Environment: Making it better wherever you are
Post Tenebras Lux: After Darkness, Light
Post Tenebras Lux is my motto in life. It’s timeless. It’s reliable.
You can count on light to come after darkness. When has a sunrise never happened?
On the Fourth of July, skies across America will be filled with the light of fireworks. Streets will be lined with colorful parades. Celebrations will go on from city to city, street to street, yard to yard, neighbor to neighbor.
Have you ever been to Washington, D.C. and visited our National Archives? In that building is a room unlike any I've ever walked through in any museum, anywhere. There's a sacred hush as you approach it. The lighting is soft and inviting. The room has no corners. Nothing is obscured. This is "The Rotunda for the Charters of Freedom."
Here’s a description of what you will find there:
The Rotunda for the Charters of Freedom is the permanent home of the Declaration of Independence, Constitution of the United States, and Bill of Rights. These three documents, known collectively as the Charters of Freedom, have secured the rights of the American people for more than two and a quarter centuries.
• The Declaration announced to the world on July 4, 1776, that thirteen British colonies in North America were leaving Great Britain to form a separate nation, called the United States of America. In justifying the revolution, the Declaration asserted a universal truth about human rights.
• The Constitution, drafted in 1787 after a hard-won victory in the War for Independence, codified the spirit of the Revolution into an ingenious practical scheme of government to promote the welfare of all its citizens.
• The Bill of Rights, added to the Constitution in 1791 as the first ten amendments, explicitly protected freedom of speech, of the press, of religion, and of assembly, among many other rights.
When my turn came, I stood in front of the display and peered closely at these historical documents, examining the signatures, thinking about the men who wrote these words so long ago. A feeling of appreciation came over me.
What other nation has written up such guarantees for its citizens? In so few words, a small group of men articulated a code of standards unlike any ever written. Displaying an astonishing degree of collective wisdom, these men committed their thoughts to words on paper for all to see, for all to read, for all to believe, for all time. The Statue of Liberty stands at our shore with words engraved on her foundation stones that welcome all to share in America’s Charter of Freedom. Where else in the world can you find such a welcoming image?

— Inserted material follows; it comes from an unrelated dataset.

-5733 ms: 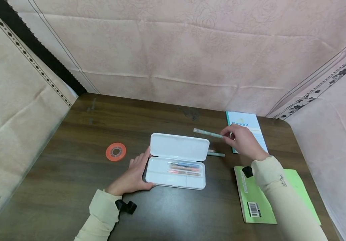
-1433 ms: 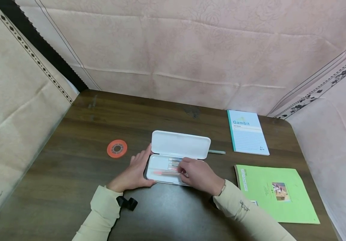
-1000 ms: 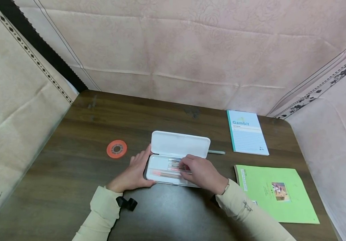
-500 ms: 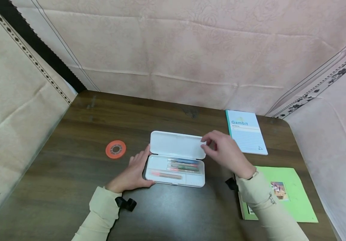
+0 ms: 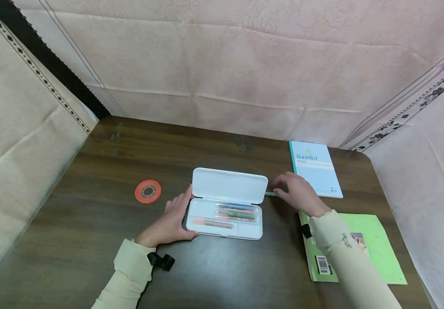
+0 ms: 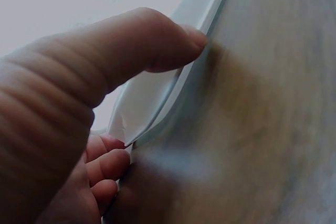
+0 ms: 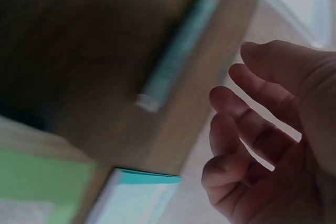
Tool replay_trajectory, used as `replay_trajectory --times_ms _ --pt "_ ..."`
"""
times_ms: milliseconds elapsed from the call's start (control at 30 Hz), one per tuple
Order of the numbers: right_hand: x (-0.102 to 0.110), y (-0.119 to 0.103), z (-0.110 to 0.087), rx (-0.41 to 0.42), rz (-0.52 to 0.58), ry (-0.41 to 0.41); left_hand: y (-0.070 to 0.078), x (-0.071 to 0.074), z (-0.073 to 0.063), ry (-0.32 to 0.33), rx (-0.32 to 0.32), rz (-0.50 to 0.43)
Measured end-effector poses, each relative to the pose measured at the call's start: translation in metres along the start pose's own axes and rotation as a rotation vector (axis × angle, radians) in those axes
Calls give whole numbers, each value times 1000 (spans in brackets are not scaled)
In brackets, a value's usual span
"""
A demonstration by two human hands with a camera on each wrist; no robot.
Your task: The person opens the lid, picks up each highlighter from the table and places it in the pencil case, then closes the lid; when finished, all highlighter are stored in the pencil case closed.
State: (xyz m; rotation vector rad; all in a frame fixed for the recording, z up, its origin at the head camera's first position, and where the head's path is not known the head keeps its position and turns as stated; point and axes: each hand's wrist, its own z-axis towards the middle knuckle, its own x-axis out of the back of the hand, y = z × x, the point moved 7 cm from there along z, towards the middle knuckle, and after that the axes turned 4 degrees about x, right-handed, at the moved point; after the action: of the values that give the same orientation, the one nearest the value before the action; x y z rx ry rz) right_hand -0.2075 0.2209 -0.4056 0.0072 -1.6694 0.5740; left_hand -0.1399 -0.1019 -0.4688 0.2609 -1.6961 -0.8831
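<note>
A white pencil case [image 5: 225, 218] lies with its lid [image 5: 229, 185] laid back. Several slim pens [image 5: 235, 212] are inside, with a pink-ended one [image 5: 213, 223] apart at the front. My left hand [image 5: 170, 223] holds the case's left end; in the left wrist view the thumb [image 6: 152, 40] presses the rim and the fingertips sit at the corner. My right hand [image 5: 297, 193] is just right of the lid, over a pale green pen [image 5: 270, 194] partly hidden behind lid and hand. The right wrist view shows this pen [image 7: 181, 51] apart from the loosely bent, empty fingers.
An orange tape roll [image 5: 148, 191] lies left of the case. A blue notebook [image 5: 320, 174] is behind my right hand, and a green book [image 5: 380, 253] lies under my right forearm. Pale cloth [image 5: 222, 73] encloses the wooden table.
The pen that my right hand pinched earlier is gone from it, and the case holds more pens. The right hand has moved from the case to beside the lid; the left hand stays put.
</note>
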Motion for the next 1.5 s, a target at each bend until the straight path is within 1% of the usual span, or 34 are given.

We are the land of the free and home of the brave. It takes courage to ensure freedom for all.
Lately our national conversation has been centered on racism. It’s a dark topic about our dark past with the dark people from that dark continent. Darkness shadows our thoughts. We stumble along paths of dialogue that search for light. People have been discussing racism in America for centuries. Frederick Douglass comes to mind of one who spoke with powerful words to persuade his fellow citizens to leave their ways of hateful prejudice and simply carry on as one nation, inclusive of all, and in accordance with the Charters of Freedom. Here is a link to his speech, "What to the Slave is the Fourth of July?"
Frederick Douglass could not win over the hearts and minds of his fellow white citizens, nor did Martin Luther King, nor any of the other great civil rights leaders. The Confederate Flag still flies in America to uphold nostalgic admiration for white men who fought a war to maintain their right to enslave black men, women, and children. Those who revere this flag believe that “the South shall rise again!”
What needs to rise in America is the light of knowledge that dispels the darkness of racism. I’m not talking about intellectual reason or “book knowledge” as some would have it. Obviously no amount of reason has been able to rid our nation of racism. I’m talking about the light of friendship. The word ‘friend’ has an Indo-European root meaning “to love” and is shared by the word ‘free’.
I’m starting a new project in my community. I haven’t even named it yet. It will create an opportunity for people to come together in their neighborhoods to get to know one another. America is a great melting pot and we need to stop turning up the heat on each other and instead cool down in the relaxing waters of our diversity. I’m going to run my project like a storytelling group where everyone can share a five minute story about themselves. True stories, unscripted. It will provide a venue where people can get out of their virtual worlds and have some time to actually be together: face-to-face, smile-to-smile, shoulder-to-shoulder. I believe that this project of mine will provide a platform for my community to build friendships and break down racial, ethnic, religious, and social barriers. Call me idealistic. But I believe that my little idea could help erase some of the ignorance that fuels our prejudice that ignites our racism. Please steal this idea and start it up in your community. I know that others are doing similar projects all over America. Mine will simply add a connecting thread.
I have a Japanese friend who commented on her first trip to America that when she got on the subway and noticed people of all colors, speaking several languages at once, and all sitting together, she felt a great surge of joy to see the beauty of America.
So that’s what I want to do now. Allow a space for the light of this beautiful nation to rise like a softly lit sunrise, not glaring on anyone, but slowly filling our hearts with the hope of a new day free from racism.